It’s official. Japan’s long recession has finally ended. The small but highly productive nation has suffered enormous economic set-backs over the past two decades. To pull themselves out of the downturn, the Japanese business community and its government have followed a consistent and socially responsible course to economic recovery. The Japanese business model has emerged as an important example for how to create long-term profits while maintaining a clear code of ethics and honor.
No Apeing of America
Japan’s new Financial Services Minister, Shizuka Kamei took office this past month and vowed that, “There would be no apeing of America.” Kamei declared the official Japanese business model would embrace “social meaning.” Mr. Kamei called for Japanese corporations to turn away from the American model of “self-interest” and return to the old spirit of “unity and cooperation” that once made Japan’s economy great. ”Japan became No 1 in the world and it is an objective and historical fact that Japan achieved that because of a typically Japanese style of corporate management…I insist that we should return to the traditional Japanese style of management.”
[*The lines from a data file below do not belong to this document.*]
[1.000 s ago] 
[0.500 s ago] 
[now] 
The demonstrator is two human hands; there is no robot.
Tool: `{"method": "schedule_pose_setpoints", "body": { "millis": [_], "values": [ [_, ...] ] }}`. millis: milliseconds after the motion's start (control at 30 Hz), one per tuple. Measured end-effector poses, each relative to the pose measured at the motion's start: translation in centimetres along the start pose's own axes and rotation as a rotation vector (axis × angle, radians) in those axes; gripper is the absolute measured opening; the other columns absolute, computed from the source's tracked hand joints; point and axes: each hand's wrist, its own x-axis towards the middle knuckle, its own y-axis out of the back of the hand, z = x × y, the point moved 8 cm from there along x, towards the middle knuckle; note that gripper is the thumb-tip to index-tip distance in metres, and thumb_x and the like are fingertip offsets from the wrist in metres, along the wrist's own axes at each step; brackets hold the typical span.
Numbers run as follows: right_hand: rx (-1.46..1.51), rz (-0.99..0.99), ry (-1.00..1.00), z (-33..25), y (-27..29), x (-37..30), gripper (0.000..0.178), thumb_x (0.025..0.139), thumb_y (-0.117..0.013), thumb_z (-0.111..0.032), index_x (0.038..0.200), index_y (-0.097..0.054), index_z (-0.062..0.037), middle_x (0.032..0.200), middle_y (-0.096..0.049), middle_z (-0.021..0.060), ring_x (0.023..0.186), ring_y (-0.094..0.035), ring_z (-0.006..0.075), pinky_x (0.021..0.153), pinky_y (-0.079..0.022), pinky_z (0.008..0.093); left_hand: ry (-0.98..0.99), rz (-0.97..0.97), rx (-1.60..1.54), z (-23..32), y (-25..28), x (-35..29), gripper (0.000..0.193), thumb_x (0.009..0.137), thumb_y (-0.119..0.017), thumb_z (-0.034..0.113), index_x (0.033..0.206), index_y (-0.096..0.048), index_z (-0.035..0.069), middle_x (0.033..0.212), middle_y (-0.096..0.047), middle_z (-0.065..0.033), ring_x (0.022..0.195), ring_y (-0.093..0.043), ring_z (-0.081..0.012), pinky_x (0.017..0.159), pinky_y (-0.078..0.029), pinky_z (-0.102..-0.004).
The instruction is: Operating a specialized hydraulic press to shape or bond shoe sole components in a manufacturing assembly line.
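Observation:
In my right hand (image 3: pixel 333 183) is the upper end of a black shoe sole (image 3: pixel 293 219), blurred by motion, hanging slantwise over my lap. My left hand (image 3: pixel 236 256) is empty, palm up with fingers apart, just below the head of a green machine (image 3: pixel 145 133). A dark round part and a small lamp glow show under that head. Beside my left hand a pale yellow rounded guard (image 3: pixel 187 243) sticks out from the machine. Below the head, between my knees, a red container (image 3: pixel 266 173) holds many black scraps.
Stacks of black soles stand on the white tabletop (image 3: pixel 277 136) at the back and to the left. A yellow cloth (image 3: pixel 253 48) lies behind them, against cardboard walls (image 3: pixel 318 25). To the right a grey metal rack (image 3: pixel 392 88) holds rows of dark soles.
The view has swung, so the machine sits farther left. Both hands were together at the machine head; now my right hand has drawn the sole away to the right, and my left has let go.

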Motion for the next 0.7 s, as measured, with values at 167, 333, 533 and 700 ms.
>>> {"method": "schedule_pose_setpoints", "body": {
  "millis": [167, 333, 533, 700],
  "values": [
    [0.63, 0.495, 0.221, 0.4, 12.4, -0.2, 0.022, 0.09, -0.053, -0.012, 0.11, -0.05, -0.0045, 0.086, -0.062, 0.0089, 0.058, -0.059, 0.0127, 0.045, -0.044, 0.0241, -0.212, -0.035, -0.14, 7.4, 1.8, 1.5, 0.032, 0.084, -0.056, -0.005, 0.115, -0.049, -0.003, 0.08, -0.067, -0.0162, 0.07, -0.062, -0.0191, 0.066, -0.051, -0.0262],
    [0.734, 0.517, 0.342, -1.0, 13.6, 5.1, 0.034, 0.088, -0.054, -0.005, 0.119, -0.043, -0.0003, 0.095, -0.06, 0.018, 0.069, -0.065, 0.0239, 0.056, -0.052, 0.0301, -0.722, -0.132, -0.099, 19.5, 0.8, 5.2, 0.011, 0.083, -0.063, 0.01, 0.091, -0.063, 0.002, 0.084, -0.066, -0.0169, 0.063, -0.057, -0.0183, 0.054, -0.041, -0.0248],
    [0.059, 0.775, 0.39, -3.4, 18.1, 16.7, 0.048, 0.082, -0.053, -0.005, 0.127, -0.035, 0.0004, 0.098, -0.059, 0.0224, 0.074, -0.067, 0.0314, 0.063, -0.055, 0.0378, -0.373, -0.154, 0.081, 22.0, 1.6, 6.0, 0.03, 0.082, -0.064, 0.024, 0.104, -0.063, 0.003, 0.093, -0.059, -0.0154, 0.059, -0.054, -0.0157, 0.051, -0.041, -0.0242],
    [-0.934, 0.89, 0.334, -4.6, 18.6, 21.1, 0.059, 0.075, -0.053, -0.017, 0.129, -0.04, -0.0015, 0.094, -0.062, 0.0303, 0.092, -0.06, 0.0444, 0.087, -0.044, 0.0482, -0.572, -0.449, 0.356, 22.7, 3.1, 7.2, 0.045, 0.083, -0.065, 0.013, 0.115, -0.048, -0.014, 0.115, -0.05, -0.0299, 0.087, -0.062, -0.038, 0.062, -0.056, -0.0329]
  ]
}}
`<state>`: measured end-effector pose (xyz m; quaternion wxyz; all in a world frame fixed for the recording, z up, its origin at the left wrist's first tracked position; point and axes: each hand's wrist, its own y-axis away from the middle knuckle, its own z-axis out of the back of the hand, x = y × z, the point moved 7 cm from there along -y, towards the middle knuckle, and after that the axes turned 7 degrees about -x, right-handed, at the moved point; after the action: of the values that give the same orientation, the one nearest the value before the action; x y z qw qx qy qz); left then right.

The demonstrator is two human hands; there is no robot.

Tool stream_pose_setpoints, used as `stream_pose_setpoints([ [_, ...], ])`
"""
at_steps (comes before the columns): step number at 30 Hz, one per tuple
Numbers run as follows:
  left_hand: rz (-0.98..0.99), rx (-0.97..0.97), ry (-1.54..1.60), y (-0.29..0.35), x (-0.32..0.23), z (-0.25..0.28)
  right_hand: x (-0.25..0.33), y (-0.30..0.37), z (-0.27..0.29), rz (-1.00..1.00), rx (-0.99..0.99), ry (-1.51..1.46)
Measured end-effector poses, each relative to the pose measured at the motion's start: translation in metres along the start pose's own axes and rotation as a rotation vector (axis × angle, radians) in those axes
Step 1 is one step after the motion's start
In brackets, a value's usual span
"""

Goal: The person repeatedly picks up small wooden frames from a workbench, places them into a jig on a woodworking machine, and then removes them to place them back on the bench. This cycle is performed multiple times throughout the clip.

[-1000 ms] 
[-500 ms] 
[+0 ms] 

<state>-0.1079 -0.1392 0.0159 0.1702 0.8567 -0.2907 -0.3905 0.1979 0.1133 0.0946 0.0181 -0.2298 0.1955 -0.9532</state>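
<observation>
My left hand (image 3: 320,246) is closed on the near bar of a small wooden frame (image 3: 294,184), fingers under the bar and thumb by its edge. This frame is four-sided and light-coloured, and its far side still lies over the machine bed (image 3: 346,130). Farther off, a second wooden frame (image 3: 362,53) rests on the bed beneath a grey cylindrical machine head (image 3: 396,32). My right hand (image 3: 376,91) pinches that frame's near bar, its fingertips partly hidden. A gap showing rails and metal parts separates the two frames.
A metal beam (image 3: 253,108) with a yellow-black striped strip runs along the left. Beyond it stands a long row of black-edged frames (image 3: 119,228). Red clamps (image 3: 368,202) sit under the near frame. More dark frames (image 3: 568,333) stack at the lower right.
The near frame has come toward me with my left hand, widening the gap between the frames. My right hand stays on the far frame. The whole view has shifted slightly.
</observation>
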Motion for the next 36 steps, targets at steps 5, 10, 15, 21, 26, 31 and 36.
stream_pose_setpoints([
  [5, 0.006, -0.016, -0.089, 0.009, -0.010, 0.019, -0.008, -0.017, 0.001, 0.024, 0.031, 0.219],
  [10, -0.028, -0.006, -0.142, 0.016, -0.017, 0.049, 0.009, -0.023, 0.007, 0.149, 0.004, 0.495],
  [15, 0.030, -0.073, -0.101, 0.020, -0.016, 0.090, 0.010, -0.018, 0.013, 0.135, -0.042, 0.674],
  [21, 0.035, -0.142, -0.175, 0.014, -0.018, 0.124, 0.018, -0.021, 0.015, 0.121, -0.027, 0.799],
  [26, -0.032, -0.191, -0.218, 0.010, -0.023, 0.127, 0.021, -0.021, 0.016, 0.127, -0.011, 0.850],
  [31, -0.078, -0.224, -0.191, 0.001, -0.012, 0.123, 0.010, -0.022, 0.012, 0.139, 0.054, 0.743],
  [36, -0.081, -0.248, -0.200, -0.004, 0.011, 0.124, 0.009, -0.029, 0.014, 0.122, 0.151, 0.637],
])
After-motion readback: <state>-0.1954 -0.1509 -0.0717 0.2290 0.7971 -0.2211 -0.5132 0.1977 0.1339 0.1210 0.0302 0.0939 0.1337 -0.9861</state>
Sampoh-Yoshi: Happiness Times Three
Sampoh-Yoshi, loosely translated as the “Trinity of Bliss…of buyers, sellers, and the general public” is a business code for Japanese merchants dating back to the 12th century. In the medieval district of Ohmi, an area near Kyoto, the ancient business model of “Sampoh-Yoshi” lasted over eight hundred years.” The code declared that Ohmi merchants were honor bound to customers and society alike to sell items of quality at a fair price. If customers were not happy, then merchants had failed in their basic responsibility. Equally important was the seller’s obligation to the community it served. A product or business service must serve the greater society or the promise of “Sampoh-Yoshi” was unfulfilled.
Jobs for Life
Jobs for life are becoming as quaint and old-fashioned an idea in modern Japan as they are in the United States. For three decades, the old concept of “Jobs for Life” has eroded in the U.S. only to be replaced with a brutally harsh job-cutting culture that is corporate America. In the US, companies increase earnings by slicing staff with abandon. Long term employees are famously given 10-20 minutes to pack up years of belongings and “exit the premises.” To ensure compliance, uniformed security guards escort them to the door. Not so in socially conscientious Japanese corporate culture where dignity remains the word of the day.